(RECORDS PROVIDED)

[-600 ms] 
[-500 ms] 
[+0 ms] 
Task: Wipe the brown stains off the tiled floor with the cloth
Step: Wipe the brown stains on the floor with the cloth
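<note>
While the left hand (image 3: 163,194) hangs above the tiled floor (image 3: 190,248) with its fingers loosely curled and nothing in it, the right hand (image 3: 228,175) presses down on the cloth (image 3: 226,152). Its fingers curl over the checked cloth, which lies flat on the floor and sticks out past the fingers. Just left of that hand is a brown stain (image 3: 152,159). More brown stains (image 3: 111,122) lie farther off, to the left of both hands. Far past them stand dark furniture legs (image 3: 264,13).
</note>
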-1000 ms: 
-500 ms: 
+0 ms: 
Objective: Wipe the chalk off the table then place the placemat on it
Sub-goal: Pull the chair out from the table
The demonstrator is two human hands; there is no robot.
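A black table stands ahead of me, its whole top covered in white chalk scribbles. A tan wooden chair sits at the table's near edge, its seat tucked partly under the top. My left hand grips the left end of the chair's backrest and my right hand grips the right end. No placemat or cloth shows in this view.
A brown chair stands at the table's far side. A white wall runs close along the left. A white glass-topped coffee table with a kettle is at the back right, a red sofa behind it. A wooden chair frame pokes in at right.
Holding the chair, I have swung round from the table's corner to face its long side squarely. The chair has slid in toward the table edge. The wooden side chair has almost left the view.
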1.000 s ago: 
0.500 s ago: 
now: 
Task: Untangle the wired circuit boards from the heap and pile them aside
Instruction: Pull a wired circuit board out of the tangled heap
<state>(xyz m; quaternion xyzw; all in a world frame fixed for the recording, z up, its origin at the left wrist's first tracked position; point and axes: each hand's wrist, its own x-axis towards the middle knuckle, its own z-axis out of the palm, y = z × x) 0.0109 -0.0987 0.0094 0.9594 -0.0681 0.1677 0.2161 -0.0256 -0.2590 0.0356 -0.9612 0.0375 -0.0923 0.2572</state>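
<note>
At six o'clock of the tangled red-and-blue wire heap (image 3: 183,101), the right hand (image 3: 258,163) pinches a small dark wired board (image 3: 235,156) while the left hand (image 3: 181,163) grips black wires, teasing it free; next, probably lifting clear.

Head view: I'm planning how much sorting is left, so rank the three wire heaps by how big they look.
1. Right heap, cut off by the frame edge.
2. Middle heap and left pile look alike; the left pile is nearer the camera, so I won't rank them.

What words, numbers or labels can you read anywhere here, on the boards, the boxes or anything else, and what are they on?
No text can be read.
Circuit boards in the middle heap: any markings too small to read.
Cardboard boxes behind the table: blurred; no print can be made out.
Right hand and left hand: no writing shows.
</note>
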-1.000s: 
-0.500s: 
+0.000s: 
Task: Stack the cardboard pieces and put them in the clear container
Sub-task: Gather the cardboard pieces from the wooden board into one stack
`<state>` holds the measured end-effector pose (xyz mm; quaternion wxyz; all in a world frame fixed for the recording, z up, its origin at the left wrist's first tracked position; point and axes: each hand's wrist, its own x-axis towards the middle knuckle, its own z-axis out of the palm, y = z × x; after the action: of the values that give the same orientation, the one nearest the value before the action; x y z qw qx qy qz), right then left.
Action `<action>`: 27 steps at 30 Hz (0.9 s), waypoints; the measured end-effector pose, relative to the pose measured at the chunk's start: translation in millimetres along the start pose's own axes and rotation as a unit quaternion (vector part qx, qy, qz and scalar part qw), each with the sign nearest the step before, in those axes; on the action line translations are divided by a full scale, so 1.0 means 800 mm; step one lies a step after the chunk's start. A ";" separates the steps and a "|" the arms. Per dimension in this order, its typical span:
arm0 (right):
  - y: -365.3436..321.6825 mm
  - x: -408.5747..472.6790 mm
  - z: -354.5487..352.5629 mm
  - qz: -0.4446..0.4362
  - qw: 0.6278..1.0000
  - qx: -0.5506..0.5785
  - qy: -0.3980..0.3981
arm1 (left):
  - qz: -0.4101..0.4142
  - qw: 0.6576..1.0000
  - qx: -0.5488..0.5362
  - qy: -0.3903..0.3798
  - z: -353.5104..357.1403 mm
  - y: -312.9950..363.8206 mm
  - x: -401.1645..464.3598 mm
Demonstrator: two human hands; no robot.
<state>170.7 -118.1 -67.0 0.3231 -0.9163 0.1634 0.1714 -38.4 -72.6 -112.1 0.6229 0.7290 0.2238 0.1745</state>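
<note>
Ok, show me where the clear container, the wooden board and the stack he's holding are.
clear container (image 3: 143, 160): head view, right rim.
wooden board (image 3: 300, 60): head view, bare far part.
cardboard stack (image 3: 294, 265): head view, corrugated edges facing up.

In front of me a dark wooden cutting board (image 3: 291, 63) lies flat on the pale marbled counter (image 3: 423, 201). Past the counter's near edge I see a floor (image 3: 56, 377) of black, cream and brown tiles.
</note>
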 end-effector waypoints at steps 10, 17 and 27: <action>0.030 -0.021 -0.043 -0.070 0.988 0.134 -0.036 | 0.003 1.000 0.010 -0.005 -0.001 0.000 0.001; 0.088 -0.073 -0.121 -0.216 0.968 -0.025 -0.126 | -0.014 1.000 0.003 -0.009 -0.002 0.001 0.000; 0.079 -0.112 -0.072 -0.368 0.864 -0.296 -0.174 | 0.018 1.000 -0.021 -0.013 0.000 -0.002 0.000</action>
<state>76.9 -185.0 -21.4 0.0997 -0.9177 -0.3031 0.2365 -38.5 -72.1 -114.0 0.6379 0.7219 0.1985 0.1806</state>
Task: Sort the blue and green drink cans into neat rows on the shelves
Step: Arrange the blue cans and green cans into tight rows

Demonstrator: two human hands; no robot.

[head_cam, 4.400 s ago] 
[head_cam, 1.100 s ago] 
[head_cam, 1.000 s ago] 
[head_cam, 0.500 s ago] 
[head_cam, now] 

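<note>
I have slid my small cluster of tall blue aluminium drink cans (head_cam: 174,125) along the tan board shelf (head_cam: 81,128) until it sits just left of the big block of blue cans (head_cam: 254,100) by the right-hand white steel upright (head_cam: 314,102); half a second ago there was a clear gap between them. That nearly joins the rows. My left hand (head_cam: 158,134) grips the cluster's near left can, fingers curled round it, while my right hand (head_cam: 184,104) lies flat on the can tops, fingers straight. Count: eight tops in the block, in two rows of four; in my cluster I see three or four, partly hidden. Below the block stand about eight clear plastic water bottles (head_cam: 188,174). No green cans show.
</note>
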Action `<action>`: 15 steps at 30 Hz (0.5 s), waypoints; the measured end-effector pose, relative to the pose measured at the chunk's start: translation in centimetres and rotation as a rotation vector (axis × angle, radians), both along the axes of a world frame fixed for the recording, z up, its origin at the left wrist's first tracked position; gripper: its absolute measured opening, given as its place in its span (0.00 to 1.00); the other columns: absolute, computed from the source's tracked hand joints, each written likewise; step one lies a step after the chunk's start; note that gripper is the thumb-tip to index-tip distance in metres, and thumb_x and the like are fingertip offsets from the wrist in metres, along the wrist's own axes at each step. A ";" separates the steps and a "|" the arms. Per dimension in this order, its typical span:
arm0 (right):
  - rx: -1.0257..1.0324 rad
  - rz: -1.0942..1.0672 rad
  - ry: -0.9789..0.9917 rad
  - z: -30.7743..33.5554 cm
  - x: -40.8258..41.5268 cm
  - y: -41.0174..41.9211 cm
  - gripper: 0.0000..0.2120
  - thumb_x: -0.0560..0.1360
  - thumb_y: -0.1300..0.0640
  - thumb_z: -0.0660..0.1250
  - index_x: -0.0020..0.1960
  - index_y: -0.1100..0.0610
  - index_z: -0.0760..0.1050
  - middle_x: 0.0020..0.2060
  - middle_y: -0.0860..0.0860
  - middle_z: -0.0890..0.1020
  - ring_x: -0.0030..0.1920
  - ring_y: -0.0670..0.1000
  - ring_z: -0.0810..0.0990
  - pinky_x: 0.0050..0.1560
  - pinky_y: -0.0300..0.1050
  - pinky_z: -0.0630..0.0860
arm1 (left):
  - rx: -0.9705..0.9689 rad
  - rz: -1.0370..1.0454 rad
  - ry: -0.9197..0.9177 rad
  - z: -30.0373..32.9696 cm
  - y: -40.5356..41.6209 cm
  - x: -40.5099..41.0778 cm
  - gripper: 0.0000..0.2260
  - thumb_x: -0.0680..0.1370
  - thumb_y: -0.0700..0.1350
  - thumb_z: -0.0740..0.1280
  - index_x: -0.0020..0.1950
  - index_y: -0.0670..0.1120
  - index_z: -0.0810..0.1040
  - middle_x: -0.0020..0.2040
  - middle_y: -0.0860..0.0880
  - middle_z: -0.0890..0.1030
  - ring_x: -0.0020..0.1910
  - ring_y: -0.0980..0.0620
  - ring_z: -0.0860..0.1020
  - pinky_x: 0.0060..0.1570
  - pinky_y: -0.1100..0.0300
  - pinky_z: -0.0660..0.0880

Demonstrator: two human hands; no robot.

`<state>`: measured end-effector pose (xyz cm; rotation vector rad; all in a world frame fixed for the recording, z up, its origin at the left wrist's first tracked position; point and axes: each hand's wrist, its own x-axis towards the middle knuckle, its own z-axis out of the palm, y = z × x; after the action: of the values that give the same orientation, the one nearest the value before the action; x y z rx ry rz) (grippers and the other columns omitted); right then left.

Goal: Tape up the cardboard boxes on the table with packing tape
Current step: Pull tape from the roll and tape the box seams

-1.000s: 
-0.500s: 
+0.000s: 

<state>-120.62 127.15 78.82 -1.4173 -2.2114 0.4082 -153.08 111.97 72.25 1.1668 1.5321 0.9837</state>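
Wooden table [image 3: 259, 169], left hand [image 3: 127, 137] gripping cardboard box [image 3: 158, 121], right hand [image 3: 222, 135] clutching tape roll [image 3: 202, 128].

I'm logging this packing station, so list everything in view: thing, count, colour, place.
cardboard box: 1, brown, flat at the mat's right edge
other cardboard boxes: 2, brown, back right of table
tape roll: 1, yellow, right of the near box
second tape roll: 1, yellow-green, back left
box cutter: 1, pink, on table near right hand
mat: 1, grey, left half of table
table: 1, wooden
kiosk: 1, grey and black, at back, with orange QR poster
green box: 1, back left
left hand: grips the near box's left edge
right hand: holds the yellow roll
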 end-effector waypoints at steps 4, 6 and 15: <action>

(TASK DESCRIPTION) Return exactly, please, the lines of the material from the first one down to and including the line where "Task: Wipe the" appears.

(SOLUTION TO THIS EXERCISE)
[-600 ms] 
[-500 ms] 
[+0 ms] 
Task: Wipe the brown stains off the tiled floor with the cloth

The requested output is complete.